O caso dos investimentos públicos é bastante emblemático, na medida em que o seu total deva ser sempre igual ou maior do que o ano anterior, em termos reais, além de contar com a possibilidade de ser levado a um novo patamar superior toda vez que o governo superar a meta de superávit primário.
Por outro lado, é fato que existem punições para o governo de plantão pelo descumprimento das metas, mas que são muito similares àquelas já previstas no texto do Teto dos Gastos. Mas vale lembrar que os gestores não poderão ser punidos pelo não cumprimento das metas estabelecidas pelo Novo Arcabouço caso tenham respeitado as medidas de contingenciamento e acionado aquelas automáticas de controle.

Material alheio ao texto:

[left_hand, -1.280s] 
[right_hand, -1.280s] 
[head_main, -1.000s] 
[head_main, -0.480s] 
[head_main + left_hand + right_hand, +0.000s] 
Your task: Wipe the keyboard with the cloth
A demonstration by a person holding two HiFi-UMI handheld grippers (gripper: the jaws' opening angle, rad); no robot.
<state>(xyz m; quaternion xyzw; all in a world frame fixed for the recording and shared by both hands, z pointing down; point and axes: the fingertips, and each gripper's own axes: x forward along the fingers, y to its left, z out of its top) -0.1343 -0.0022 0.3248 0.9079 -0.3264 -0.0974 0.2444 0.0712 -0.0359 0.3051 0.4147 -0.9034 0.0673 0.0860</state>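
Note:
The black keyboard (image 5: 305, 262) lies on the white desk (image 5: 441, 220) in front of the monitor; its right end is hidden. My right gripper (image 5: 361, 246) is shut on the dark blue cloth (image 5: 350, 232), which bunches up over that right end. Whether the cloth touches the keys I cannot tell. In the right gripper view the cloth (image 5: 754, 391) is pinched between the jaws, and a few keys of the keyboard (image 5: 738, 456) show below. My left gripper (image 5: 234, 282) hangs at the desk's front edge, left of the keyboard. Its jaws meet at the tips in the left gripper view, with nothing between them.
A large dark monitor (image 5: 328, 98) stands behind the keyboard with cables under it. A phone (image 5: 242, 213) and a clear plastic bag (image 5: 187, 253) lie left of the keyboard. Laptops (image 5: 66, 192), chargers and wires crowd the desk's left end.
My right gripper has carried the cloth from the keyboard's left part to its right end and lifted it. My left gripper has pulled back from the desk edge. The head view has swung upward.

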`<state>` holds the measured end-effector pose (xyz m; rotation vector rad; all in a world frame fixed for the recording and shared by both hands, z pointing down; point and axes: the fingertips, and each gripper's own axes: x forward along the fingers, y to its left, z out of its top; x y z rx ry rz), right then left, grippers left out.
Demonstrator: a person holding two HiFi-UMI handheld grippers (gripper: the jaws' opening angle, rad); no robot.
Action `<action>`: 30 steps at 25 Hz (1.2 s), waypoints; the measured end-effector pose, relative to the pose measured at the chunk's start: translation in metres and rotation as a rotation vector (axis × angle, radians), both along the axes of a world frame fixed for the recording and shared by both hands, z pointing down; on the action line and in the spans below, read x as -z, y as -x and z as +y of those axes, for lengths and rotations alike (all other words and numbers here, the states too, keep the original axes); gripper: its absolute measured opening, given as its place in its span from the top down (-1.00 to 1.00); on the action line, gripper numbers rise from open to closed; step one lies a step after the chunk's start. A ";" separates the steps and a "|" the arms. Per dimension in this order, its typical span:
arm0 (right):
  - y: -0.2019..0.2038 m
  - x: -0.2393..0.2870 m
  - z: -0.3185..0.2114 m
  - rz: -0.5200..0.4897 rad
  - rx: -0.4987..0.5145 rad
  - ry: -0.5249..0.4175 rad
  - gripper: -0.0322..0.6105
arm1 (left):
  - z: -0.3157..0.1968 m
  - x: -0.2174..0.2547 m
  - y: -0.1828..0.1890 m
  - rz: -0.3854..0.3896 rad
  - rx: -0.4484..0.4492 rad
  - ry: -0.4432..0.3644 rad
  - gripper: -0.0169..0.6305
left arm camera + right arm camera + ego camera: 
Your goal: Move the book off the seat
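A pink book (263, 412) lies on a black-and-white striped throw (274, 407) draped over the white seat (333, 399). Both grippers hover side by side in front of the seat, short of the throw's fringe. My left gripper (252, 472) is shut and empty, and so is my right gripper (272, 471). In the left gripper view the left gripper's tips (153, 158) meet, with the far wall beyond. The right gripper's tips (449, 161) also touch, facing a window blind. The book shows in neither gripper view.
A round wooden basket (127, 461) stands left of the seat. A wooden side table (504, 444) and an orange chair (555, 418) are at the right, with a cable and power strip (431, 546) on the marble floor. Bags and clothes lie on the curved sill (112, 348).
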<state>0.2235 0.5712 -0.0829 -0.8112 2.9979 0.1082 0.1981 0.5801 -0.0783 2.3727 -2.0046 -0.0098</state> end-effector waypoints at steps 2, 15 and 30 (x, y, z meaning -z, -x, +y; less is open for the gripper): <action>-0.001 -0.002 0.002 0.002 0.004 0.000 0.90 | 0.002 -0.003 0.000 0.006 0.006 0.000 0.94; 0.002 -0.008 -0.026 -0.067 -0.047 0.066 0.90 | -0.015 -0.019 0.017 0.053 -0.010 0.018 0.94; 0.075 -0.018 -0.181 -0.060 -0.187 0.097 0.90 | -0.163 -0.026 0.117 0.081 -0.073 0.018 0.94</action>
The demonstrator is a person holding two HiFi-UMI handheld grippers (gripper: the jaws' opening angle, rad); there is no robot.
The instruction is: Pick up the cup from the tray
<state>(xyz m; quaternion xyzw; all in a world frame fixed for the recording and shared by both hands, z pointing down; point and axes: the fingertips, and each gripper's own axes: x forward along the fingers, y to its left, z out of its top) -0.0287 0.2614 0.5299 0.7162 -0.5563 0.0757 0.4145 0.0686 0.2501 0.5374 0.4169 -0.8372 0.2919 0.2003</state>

Nesse sentido, o novo texto gera pouco incentivo para que os gestores se limitem ao quanto está no texto da lei, sem a preocupação de buscar medidas adicionais que possam reduzir gastos públicos de maneira eficiente e permanente.
No final do dia, o que fizemos foi trocar um marco fiscal que gerava incentivo para a discussão sobre alocação eficiente dos gastos públicos e corte de despesas improdutivas por outro que, “na melhor das hipóteses”, cria incentivos para se buscar novas fontes de receitas para o governo, principalmente aquelas derivadas de arrecadação tributária.